* _WORK REQUIRED_
Each line below with the word "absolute" needs to be copied.

* _COLLECTED MATERIAL_
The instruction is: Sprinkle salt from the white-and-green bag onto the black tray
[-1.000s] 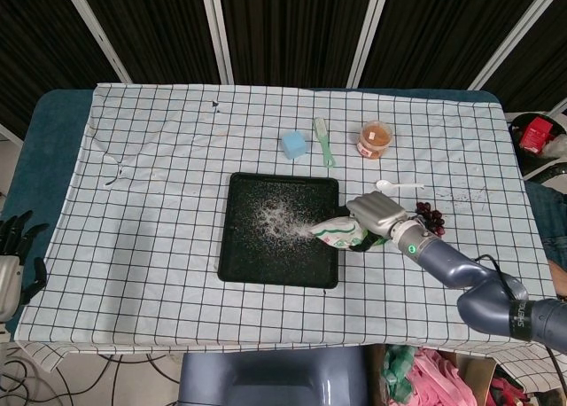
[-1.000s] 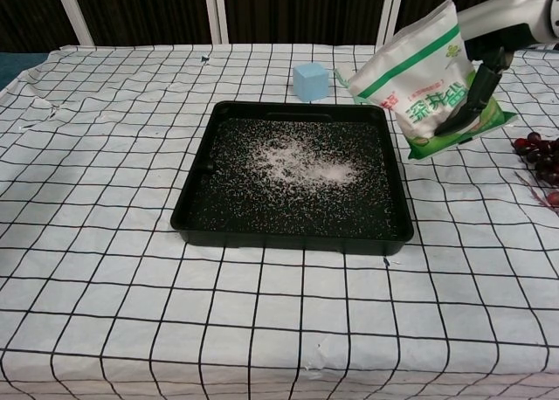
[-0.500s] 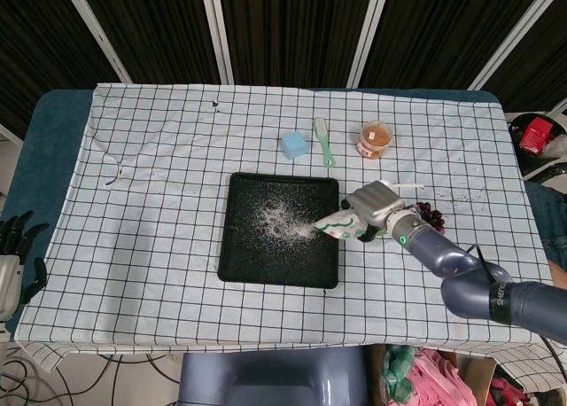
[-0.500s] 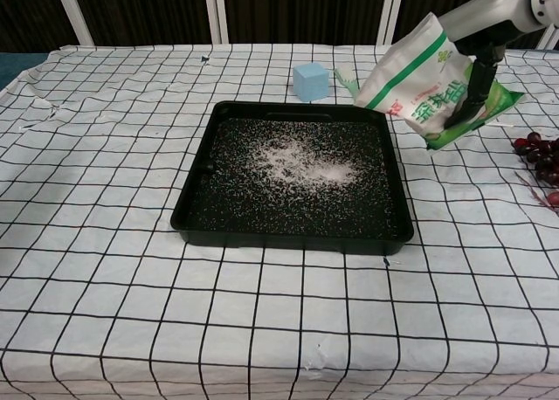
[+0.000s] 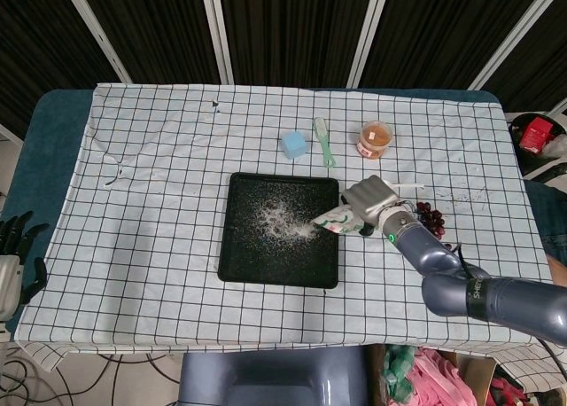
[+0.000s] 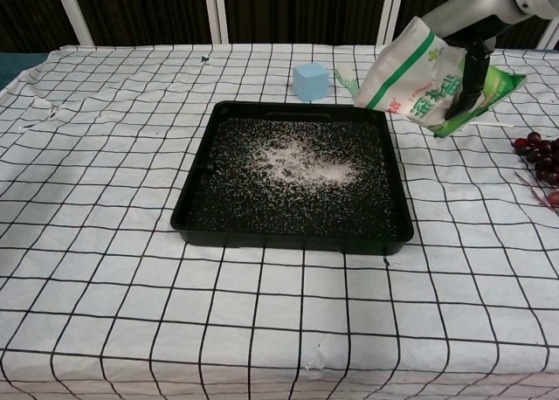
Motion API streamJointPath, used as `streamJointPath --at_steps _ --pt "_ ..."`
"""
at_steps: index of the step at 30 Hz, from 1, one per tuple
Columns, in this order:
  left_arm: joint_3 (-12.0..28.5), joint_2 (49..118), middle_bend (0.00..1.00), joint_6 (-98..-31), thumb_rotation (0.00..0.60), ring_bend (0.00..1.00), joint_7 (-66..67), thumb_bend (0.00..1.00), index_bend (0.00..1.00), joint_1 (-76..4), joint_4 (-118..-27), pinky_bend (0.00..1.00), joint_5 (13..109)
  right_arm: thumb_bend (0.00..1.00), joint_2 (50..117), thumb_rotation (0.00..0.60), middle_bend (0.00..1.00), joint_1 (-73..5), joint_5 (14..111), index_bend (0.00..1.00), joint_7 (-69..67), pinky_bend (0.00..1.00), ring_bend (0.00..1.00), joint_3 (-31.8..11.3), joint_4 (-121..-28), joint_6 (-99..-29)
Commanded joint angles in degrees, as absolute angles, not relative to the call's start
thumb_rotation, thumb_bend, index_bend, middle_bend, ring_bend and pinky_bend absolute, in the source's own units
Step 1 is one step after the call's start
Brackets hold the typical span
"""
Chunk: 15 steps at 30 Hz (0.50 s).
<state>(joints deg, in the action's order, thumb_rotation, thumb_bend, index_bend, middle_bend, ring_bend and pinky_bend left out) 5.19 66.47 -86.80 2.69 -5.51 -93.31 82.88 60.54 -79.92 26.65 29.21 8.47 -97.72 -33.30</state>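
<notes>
In the head view, the white-and-green bag [image 5: 339,219] is held by the right hand [image 5: 374,202] just beside the right edge of the black tray [image 5: 239,255], its fingers wrapped round the bag's body and its mouth tilted toward the tray. A pale patch of salt [image 5: 276,220] lies across the upper middle of the tray. The left hand [image 5: 11,246] is seen well apart from the tray, off the table's left end, with fingers spread and nothing in them. For the sprinkle to be done well, the bag's mouth would best be kept over the tray's floor rather than over its rim, and the tilt kept gentle so that grains fall on the barer near half. Beyond the tray lie a blue cube [image 5: 294,144], a green brush [image 5: 323,141] and an orange-filled cup [image 5: 375,139]; a white spoon [image 5: 397,186] and dark grapes [image 5: 431,217] lie right of the bag. In the chest view, the bag [image 6: 410,77] is seen raised above the tray's far right corner [image 6: 371,112], gripped by dark fingers [image 6: 472,72]. The table is covered by a white checked cloth [image 6: 105,269], wrinkled in places; dark panels with pale frames stand behind it.
</notes>
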Motion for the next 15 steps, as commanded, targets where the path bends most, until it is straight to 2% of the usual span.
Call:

* _SOLUTION TO THE PROBLEM_
Commanded joint angles in degrees, as absolute angles, not relative to the call's start
thumb_rotation, thumb_bend, index_bend, middle_bend, ring_bend and pinky_bend absolute, in the source's own units

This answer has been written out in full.